After passing the initial assault 'qualifier' course there are a series of other obstacles to work through, 16 in total. They do offer some level of enjoyment, arms will fly straight up, thrusting and swinging away as you leap and roll through the remainder of the game to attempt to become the Red Ball champion. If you're not satisfied with the selection, there is also the ability to string together your own set of challenges to have a unique taste for your balls. Don't want to poke through mud? Skip it. Want a lot of rubber? Throw it in. Whilst the option is certainly a welcome one, and would add some replay value, it's lacking flexibility. Essentially you're re-arranging rather than actually designing, but it does create a challenge for your friends.
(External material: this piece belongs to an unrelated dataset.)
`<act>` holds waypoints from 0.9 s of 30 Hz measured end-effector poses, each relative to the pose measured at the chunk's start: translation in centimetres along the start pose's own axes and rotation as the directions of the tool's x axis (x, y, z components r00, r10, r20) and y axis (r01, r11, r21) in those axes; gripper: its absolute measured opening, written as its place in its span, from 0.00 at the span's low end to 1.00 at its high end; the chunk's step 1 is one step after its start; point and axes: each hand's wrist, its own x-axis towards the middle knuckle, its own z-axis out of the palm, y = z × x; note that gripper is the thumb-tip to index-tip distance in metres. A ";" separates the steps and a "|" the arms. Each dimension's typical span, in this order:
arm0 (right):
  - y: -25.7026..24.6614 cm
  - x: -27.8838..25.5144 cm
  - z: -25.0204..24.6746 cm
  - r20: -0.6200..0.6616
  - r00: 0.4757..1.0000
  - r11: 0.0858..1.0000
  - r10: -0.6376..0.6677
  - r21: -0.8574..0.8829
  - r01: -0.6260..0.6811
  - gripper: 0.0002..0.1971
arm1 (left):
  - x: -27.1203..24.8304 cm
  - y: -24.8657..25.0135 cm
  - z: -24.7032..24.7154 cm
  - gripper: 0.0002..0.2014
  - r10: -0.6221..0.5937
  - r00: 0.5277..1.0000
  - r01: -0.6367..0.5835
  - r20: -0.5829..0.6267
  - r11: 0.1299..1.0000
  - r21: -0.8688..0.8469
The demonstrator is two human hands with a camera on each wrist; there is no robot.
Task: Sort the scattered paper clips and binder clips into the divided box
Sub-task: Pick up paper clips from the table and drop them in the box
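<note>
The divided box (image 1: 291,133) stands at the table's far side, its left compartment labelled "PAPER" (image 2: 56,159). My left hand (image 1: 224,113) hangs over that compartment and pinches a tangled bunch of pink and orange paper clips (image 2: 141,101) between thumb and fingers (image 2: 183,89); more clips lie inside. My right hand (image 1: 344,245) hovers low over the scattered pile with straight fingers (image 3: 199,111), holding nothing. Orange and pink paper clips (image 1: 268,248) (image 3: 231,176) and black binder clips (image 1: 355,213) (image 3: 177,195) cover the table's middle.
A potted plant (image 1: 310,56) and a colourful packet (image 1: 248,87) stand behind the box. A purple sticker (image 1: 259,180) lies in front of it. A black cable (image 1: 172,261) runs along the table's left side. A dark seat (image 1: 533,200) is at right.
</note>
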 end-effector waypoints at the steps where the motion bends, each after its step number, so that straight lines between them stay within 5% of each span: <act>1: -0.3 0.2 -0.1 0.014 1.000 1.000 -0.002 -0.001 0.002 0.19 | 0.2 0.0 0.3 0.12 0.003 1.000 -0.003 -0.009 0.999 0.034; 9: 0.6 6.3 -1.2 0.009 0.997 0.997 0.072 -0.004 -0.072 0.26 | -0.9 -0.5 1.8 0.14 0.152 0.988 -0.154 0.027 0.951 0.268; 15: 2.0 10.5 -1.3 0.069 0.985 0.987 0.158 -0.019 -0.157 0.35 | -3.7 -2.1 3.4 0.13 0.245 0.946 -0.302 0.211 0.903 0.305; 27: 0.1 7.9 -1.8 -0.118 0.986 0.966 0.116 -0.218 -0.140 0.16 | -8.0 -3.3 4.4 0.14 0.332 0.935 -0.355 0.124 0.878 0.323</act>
You can force fellow wagglers to participate and you can show off your custom courses, or simply go at it and try to topple one another for the coveted crown, but it's not really worth it in all honesty.
Abysmal controls that try to mimic actions you would perform in reality, but a lack of response and the need to exhagerrate is literally a painful affair. Boring challenges, dire characters. It's more enjoyable in multiplayer, purely to see who becomes frustrated the quickest.
You could dig up various Nintendo 64 or PlayStation games that outshine Red Ball Challenge. It may be a series of mini games essentially, but the lack of care here is shown by the dozen. Crude texture work, basic 3D modelling and simplistic design. Not eye friendly.
Basic generic character phrases, effects and standard music. Not spectacular, but some points for echoing the feel of the show fairly well.
There's the single player which, unless you're a die hard fan who wants to shave off a few seconds, would last several hours at best. Little in the way of unlockables. Custom course features do add some life to the game, but the lack of variety and enjoyment in the courses themselves make it hard to pick up again.
Avoid. Perhaps only to purchase for someone you thoroughly despise or if you're heavily under the influence. The game suffers from unresponsive, over exaggerated controls and a desire to make the whole thing into a waggle fest. The TV show relies on ever so cocky contestants failing as its pulling point, but to replicate this as a game has proven difficult, and we would probably enjoy falling off slippery red balls then having to play this much more.